22. The neural network system of claim 14, wherein

the input interface includes a plurality of input channels, and

the input interface is further configured to receive the data sequence at each input channel of the plurality of input channels.

23. The neural network system of claim 22,

wherein a first group of temporal kernel coefficients among the plurality of temporal kernel coefficients corresponds to a first input channel of the plurality of input channels, and

wherein, for corresponding temporal layer of the one or more temporal layers, the processor is further configured to receive the first temporal data sequence of the temporal data sequences at the first input channel.

24. The neural network system of claim 23,

wherein a second group of temporal kernel coefficients among the plurality of temporal kernel coefficients corresponds to a second input channel of the plurality of input channels,

wherein a third group of temporal kernel coefficients among the plurality of temporal kernel coefficients corresponds to a third input channel of the plurality of input channels, and

wherein, for corresponding temporal layer of the one or more temporal layers, the processor is further configured to:

receive the first temporal data sequence of the temporal data sequences at each of the second input channel and the third input channel at the first time instance;

perform, for each connection associated with a corresponding neuron of a group of neurons among the plurality of neurons, a first dot product of the generated memory vector with the first group of temporal kernel coefficients, a second dot product of the generated memory vector with the second group of temporal kernel coefficients, and a third dot product of the generated memory vector with the third group of temporal kernel coefficients;

apply the one or more activation functions on each of the corresponding results of the first dot product, the second dot product, and the third dot product; and

determine the corresponding potential value for the corresponding neurons based on a result of the application of the one or more activation functions on the corresponding results of the first dot product, the second dot product, and the third dot product.

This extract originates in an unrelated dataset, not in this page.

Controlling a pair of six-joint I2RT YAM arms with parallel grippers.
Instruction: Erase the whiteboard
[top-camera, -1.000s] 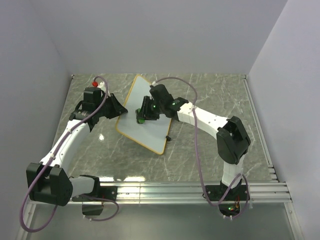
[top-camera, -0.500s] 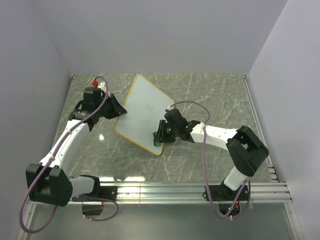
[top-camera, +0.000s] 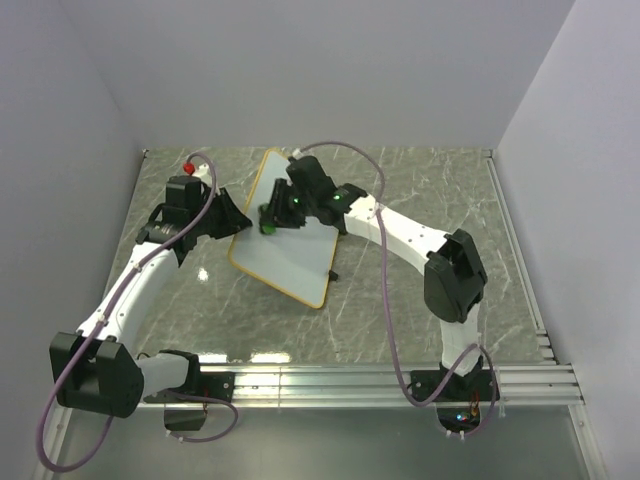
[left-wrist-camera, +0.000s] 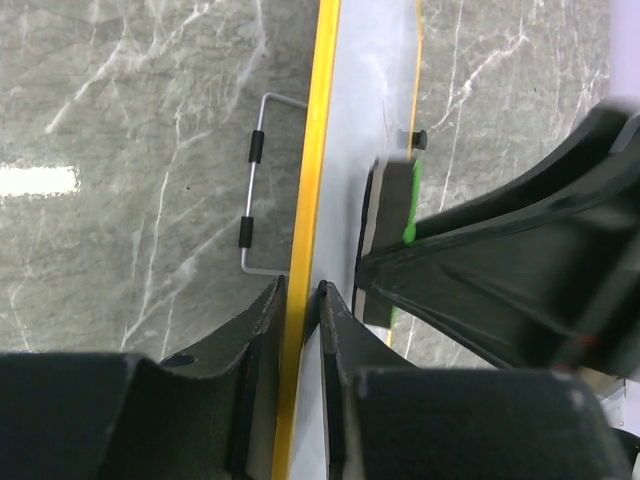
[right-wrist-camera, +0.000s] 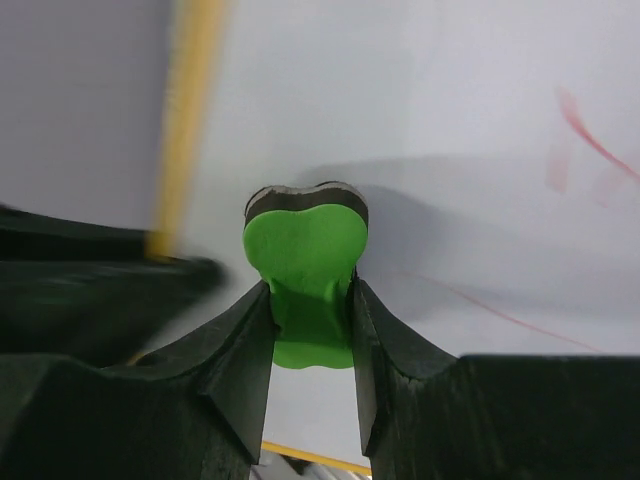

25. A neural network system, comprising:

an input interface configured to receive sequential data that includes temporal data sequences;

a memory configured to implement a neural network and store one or more temporal kernel coefficients for a temporal layer, and a projection vector for each of the temporal data sequences, a reference matrix to update a memory vector, wherein the neural network includes a spatial layer and a temporal layer, the temporal layer includes a first plurality of neurons;

for the temporal layer, at least one processor configured to:

receive a first data sequence of the temporal data sequences at a first time instance;

project the projection vector onto the received first data sequence;

determine a projected temporal input based on the projection of the projection vector onto the first input data sequence;

transform the memory vector based on a matrix multiplication of the reference matrix with the memory vector;

generate an updated memory vector based on an addition of the transformed memory vector with the determined projected temporal input;

perform, for a corresponding neuron of a group of neurons among the first plurality of neurons, a dot product of the generated memory vector with the one or more temporal kernel coefficients;

determine a corresponding potential value for the corresponding neurons of the group of neurons based on the performed dot product; and

generate an output response based on the determined corresponding potential values.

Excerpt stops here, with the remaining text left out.